## WHAT TO PRODUCE
Whenever a line in this data holds the word "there", report that line in full.

• • • •

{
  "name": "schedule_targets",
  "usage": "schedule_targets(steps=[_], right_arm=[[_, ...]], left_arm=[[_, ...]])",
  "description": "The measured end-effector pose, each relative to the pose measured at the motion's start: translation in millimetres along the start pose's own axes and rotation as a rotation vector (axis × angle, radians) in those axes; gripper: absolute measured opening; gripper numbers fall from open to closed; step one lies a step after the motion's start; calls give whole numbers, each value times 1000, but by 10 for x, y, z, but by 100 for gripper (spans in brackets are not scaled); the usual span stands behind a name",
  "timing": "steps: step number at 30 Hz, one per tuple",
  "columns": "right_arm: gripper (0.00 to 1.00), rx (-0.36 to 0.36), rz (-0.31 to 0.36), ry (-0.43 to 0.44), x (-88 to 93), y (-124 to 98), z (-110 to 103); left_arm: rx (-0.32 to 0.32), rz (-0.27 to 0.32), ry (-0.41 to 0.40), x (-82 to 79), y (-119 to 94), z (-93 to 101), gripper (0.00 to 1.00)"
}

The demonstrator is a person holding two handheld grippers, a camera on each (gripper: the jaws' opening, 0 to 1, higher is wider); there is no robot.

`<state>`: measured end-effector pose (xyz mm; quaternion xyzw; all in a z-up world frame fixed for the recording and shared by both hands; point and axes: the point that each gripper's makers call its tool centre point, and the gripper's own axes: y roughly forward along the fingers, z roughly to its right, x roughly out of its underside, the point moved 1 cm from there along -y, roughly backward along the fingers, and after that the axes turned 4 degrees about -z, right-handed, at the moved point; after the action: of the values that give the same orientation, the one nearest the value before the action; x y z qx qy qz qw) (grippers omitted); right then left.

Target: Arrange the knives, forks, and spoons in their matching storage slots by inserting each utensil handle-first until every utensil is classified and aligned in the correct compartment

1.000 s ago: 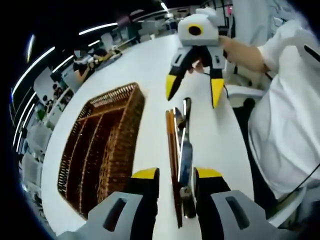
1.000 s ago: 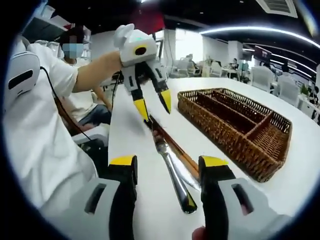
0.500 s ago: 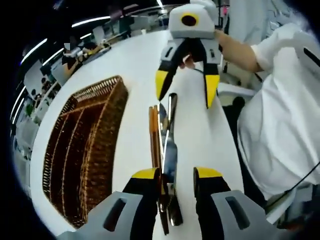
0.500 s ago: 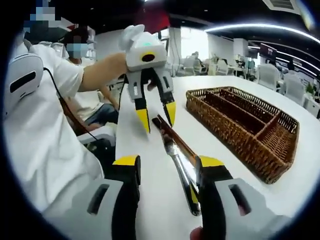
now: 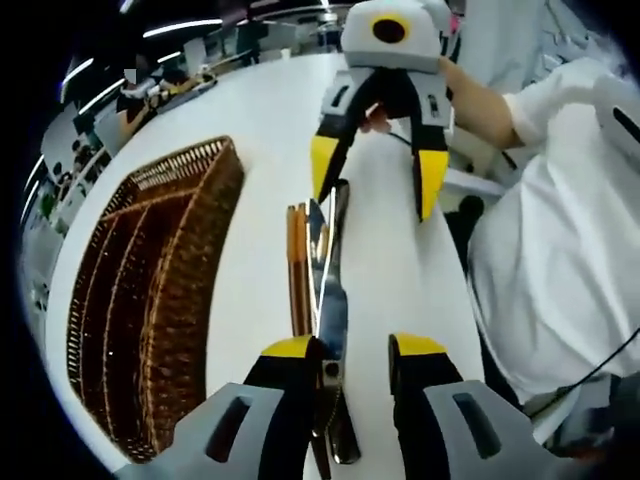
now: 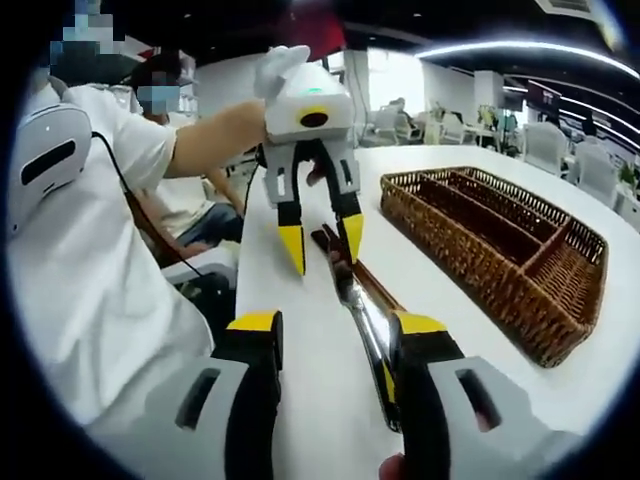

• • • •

## RESPONSE TO THIS EXERCISE
The demonstrator is a person holding two handheld grippers, a camera on each (gripper: the jaws' opening, 0 to 1, higher is wider); there is no robot.
`<state>`: measured end-effector pose (xyz mm; quaternion xyzw; all in a z-up world frame fixed for the recording and shared by both hands; point and axes: the point that each gripper's makers call its tool centre point, and the gripper's own axes: y roughly forward along the fingers, z roughly to its right, x roughly out of its underside, the point moved 1 cm from there along -y, roughly backward along the fingers, and after that the axes turned 4 degrees about -z, right-handed, at the moved point; after the action: of the values that give the same orientation, the one nearest the value before the action; x y z qx qy qz qw) (grippers omitted); right then left.

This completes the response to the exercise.